What you need to do:
Transcribe the listing exactly; drop the images.

The data:

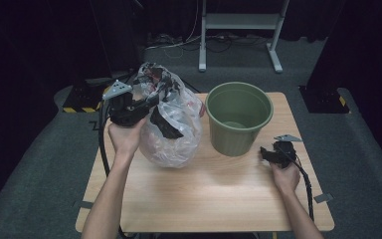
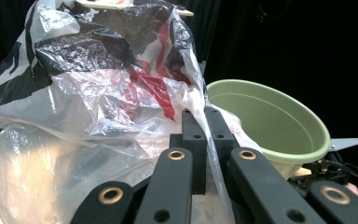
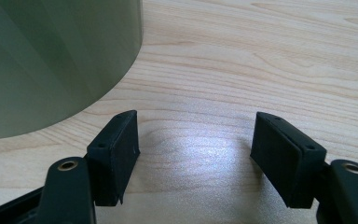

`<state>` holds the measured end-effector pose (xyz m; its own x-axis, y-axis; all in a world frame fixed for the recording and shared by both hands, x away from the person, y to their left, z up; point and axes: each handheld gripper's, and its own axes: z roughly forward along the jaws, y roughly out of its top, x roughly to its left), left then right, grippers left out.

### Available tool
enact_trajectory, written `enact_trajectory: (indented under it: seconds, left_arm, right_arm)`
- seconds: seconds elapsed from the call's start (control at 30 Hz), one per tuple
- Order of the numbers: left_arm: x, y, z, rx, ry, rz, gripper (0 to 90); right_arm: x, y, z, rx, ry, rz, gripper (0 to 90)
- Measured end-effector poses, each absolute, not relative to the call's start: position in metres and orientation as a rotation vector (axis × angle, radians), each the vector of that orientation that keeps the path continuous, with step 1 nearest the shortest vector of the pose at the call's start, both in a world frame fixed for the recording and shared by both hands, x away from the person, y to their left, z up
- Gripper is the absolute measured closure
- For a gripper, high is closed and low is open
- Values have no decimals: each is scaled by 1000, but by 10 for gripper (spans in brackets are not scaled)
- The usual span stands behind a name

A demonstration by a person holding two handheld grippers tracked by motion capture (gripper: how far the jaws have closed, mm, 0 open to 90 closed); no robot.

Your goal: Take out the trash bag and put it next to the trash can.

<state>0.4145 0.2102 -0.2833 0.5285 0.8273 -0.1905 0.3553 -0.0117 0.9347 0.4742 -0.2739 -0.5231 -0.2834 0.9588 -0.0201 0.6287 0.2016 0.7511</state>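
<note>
Left claw point(image 2: 204, 135) is clamped on a fold of the plastic bag point(image 1: 171, 124), which sits on the desk point(image 1: 219, 194) left of the green bucket point(image 1: 238, 117). Right claw point(image 3: 196, 154) is open, empty, near the bucket's right side. Lift the bag's mouth high; use the right claw to spread it over the rim.

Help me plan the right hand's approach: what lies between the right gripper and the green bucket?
Nothing: in the high view only bare wooden table separates the right gripper from the green bucket. The right gripper view shows the same, its jaws open.
</note>
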Motion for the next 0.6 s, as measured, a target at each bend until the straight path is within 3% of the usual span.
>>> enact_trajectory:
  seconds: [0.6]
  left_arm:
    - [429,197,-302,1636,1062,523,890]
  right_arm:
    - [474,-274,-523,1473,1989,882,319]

Finished exercise:
`<state>` holds the measured end-effector pose (xyz m; its own x-axis, y-axis; all in a world frame fixed for the recording and shared by both hands, x away from the person, y to their left, z up; point and axes: each handheld gripper's, and its own axes: z roughly forward along the jaws, y roughly out of its top, x roughly to its left), left then right, grippers left out.

### Available tool
enact_trajectory, written `enact_trajectory: (indented under it: seconds, left_arm, right_arm)`
- seconds: seconds elapsed from the call's start (control at 30 Hz), one per tuple
- Order of the numbers: left_arm: x, y, z, rx, ry, rz, gripper (0 to 90); right_arm: x, y, z, rx, ry, rz, gripper (0 to 90)
- Measured end-effector poses, each absolute, not relative to the call's start: position in metres and orientation as a rotation vector (axis × angle, radians), each the vector of that orientation that keeps the path continuous, with step 1 nearest the shortest vector of the pose at the call's start, both in a world frame fixed for the recording and shared by both hands, x away from the person, y to their left, z up
- Gripper is the absolute measured closure
- For a gripper, high is closed and low is open
- Values have no decimals: each is scaled by 1000, but by 10 for gripper (spans in brackets are not scaled)
- The usual span stands behind a name

A demonstration by a person holding two handheld grippers tracked by motion capture (gripper: how far the jaws have closed, mm, 0 open to 90 closed); no robot.

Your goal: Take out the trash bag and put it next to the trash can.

<state>0.4145 0.2102 -0.2833 0.5285 0.8273 -0.1905 0.3553 -0.0117 0.9347 0.4742 -0.2739 -0.5231 -0.2834 0.9588 -0.0201 0.6287 0.2016 0.7511</state>
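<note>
Left claw point(image 2: 204, 135) is clamped on a fold of the plastic bag point(image 1: 171, 124), which sits on the desk point(image 1: 219, 194) left of the green bucket point(image 1: 238, 117). Right claw point(image 3: 196, 154) is open, empty, near the bucket's right side. Lift the bag's mouth high; use the right claw to spread it over the rim.

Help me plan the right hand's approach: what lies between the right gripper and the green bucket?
Nothing: in the high view only bare wooden table separates the right gripper from the green bucket. The right gripper view shows the same, its jaws open.
</note>
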Motion for the next 0.6 s, as measured, a target at each bend until the straight path is within 3% of the usual span.
>>> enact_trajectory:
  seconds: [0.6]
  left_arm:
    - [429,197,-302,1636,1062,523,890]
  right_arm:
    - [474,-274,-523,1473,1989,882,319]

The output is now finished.